5. The terrain classification method based on SAR altimeter delayed Doppler image as claimed in claim 2, characterized in that: The SAR altimeter echo model includes: a transmission signal model, an echo signal model and a compressed signal model.

6. The terrain classification method based on SAR altimeter delayed Doppler image as claimed in claim 1, characterized in that: The convolutional neural network includes: an input layer, multiple convolutional layers, a ReLU activation layer, a pooling layer, a fully connected layer and a Softmax output layer.

7. A terrain classification system based on SAR altimeter delayed Doppler images, characterized in that: Include: The terrain determination module is used to calculate the terrain factors based on the given DEM data, and to perform terrain factor analysis to determine the terrain category; A graphics generation module is used to establish a SAR altimeter echo model and generate a delayed Doppler image through simulation based on given DEM data; A training module is used to use the terrain categories obtained by terrain factor analysis as labels to annotate the corresponding delayed Doppler images, and input the annotated delayed Doppler images into the convolutional neural network for training, so that the convolutional neural network can automatically extract image features and perform terrain classification; The automatic classification module is used to automatically classify the terrain of new delayed Doppler images through the trained convolutional neural network.

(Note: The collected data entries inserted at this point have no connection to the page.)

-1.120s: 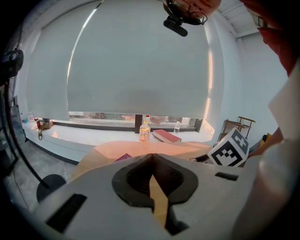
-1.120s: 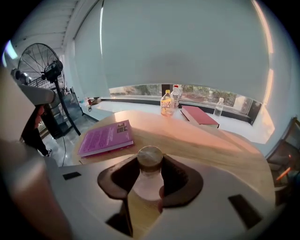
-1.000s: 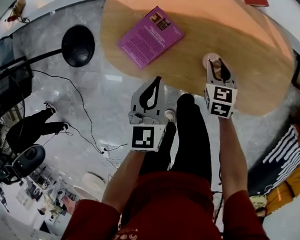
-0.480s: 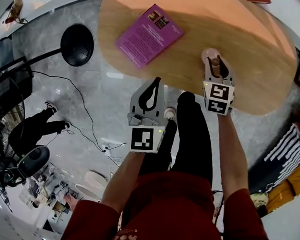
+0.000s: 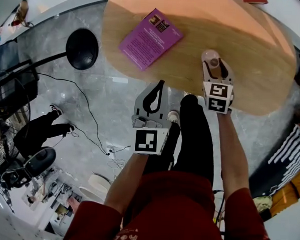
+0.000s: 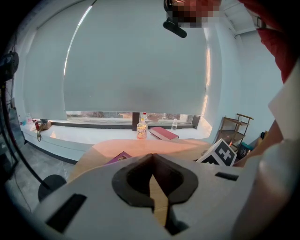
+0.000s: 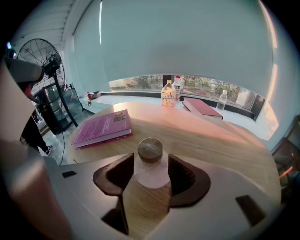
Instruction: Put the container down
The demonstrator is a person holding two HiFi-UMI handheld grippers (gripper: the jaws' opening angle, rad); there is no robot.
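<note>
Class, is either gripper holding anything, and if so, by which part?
Nothing is held. The jaws of the right gripper have just been opening; the container stands free between them on the table. The left gripper is shut, empty.

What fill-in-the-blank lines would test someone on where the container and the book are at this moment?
1. The container stands upright on the wooden ___.
2. The book lying on that table has a ___ cover.
3. In the head view, the book lies to the container's ___.

Missing words: table; purple; left.
</note>
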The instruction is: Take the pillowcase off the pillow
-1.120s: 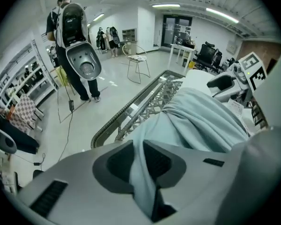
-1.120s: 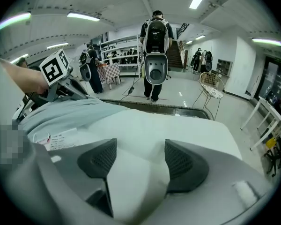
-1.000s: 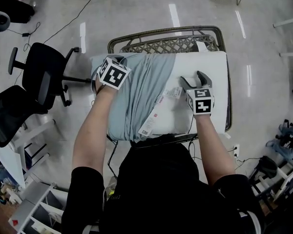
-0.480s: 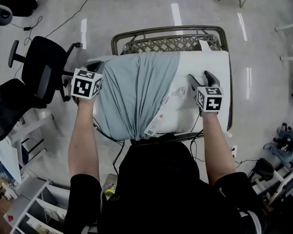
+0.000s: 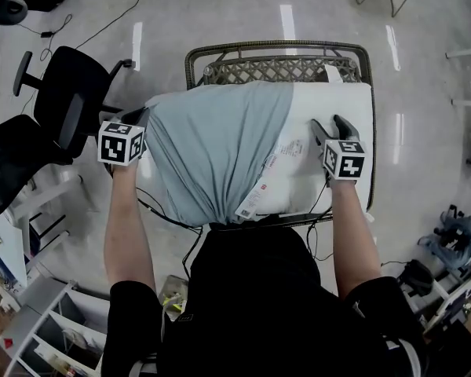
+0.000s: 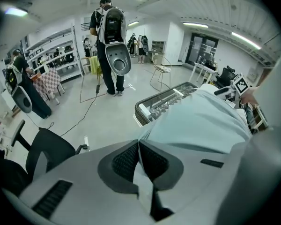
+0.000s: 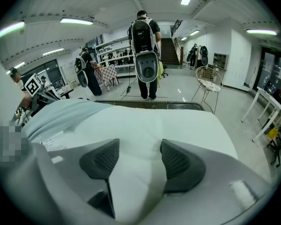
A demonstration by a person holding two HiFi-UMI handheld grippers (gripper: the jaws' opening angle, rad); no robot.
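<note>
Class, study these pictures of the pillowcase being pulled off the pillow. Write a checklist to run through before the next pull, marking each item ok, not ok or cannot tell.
1. Left tongs shut on the pillowcase edge: ok.
2. Right tongs on the pillow, which bunches between them as they have just been closing: ok.
3. Pillowcase fully off: not ok; it covers the pillow's left part.
4. Labels free of the pillowcase hem: cannot tell.
5. Office chair clear of a leftward pull: cannot tell.
</note>
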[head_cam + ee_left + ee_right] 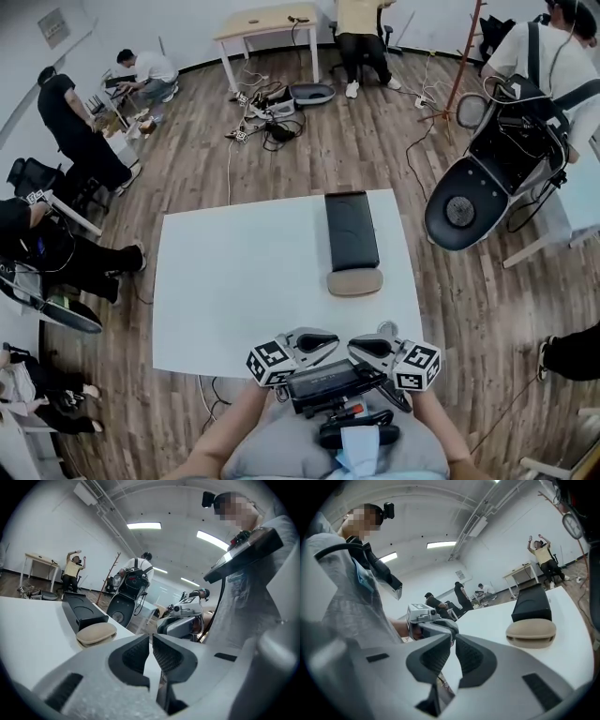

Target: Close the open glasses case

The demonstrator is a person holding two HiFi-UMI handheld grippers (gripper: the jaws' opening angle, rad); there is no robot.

8. An electronic device, characterized in that: including a processor and a memory; Wherein, the memory is used to store one or more computer programs; when the one or more computer programs stored in the memory are executed by the processor, the electronic device is able to implement the terrain classification method based on the SAR altimeter delayed Doppler image as described in any one of claims 1 to 6.

9. A computer storage medium, characterized in that The computer-readable storage medium includes a computer program, and when the computer program is executed on an electronic device, the electronic device executes the terrain classification method based on the SAR altimeter delayed Doppler image as claimed in any one of claims 1 to 6.